**GOAL OF THE EXERCISE:** Tally the lines below that contain the word "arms", and give only that number.

======== DATA TO USE ========

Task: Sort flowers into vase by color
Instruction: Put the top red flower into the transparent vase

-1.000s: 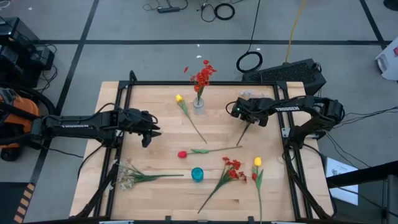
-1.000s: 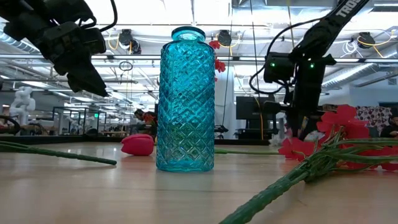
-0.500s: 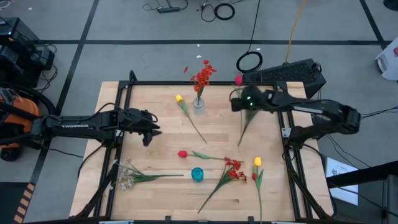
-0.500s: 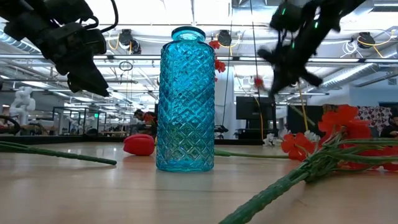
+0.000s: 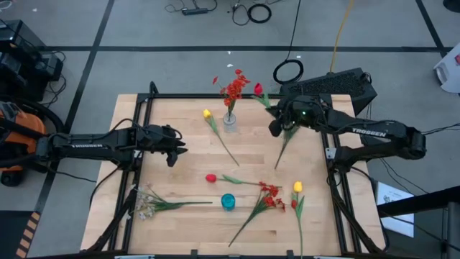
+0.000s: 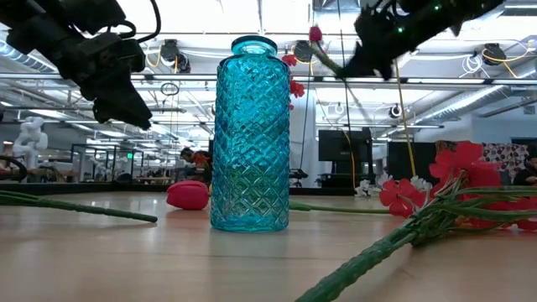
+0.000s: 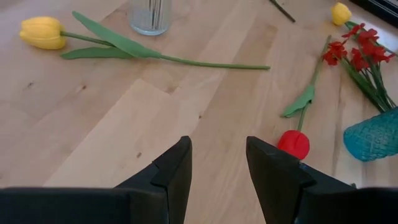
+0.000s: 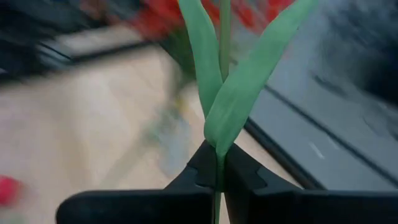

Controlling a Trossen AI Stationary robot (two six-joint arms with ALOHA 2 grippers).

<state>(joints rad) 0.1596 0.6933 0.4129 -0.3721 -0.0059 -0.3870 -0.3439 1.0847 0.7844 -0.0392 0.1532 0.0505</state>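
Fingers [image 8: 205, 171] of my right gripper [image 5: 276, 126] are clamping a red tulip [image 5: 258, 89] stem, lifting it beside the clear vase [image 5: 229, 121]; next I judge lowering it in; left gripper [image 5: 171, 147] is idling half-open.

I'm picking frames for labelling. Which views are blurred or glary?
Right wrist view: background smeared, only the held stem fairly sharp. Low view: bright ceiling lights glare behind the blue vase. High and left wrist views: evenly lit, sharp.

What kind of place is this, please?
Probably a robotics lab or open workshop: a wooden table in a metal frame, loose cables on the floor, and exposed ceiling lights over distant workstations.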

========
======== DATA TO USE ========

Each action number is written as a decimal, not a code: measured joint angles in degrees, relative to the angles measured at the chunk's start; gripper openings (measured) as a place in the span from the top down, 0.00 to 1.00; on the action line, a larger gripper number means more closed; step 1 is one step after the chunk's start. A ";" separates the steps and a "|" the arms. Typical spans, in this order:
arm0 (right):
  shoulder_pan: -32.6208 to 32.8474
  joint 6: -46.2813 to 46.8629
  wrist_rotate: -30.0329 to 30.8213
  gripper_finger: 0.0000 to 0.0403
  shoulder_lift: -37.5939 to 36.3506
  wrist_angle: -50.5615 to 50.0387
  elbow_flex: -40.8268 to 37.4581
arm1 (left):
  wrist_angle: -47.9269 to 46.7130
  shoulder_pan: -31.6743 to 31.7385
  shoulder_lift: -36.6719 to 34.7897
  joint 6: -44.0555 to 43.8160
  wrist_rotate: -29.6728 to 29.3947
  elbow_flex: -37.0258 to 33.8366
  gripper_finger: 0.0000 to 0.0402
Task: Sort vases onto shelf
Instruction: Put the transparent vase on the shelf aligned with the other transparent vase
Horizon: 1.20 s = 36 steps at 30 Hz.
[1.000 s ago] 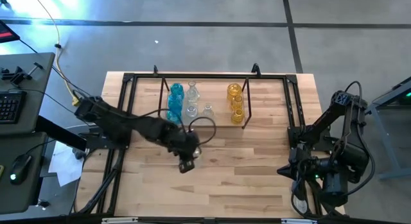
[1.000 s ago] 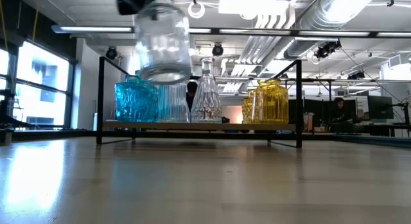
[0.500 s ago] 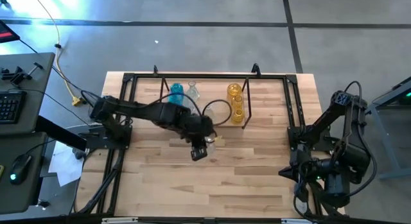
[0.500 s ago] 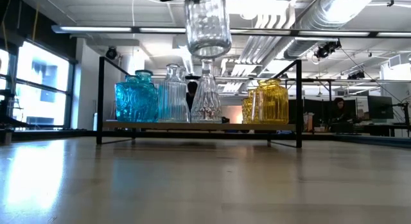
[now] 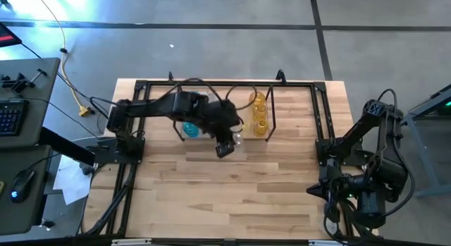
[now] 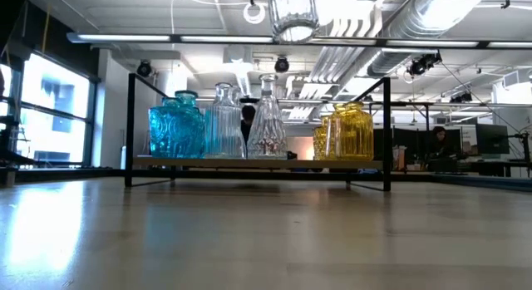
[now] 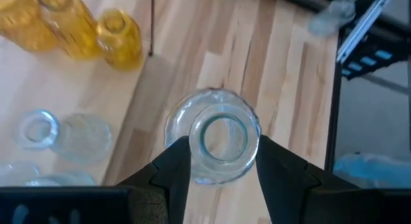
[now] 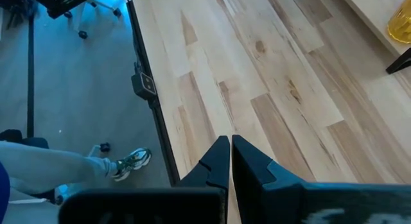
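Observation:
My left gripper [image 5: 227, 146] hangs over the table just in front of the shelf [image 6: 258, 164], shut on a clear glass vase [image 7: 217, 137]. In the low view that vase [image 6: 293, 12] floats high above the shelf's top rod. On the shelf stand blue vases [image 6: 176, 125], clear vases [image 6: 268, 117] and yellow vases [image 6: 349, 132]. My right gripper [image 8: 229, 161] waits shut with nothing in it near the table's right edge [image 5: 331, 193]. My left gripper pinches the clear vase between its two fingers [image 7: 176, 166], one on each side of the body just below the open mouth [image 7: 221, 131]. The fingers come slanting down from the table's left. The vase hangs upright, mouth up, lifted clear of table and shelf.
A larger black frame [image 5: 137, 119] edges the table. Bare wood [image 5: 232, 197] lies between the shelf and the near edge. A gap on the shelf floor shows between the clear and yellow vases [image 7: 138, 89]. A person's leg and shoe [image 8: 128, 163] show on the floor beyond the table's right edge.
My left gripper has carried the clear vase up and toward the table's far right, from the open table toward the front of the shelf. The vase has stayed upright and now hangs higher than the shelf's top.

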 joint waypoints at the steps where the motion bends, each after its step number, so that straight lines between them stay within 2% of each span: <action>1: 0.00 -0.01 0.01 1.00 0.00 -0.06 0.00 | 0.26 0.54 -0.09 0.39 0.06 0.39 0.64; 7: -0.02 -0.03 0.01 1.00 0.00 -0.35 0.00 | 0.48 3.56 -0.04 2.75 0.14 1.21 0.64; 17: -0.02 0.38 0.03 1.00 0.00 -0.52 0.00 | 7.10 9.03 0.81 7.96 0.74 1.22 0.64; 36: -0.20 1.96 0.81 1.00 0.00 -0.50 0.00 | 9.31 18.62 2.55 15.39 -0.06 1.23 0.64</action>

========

**RESPONSE TO THE EXERCISE:** 2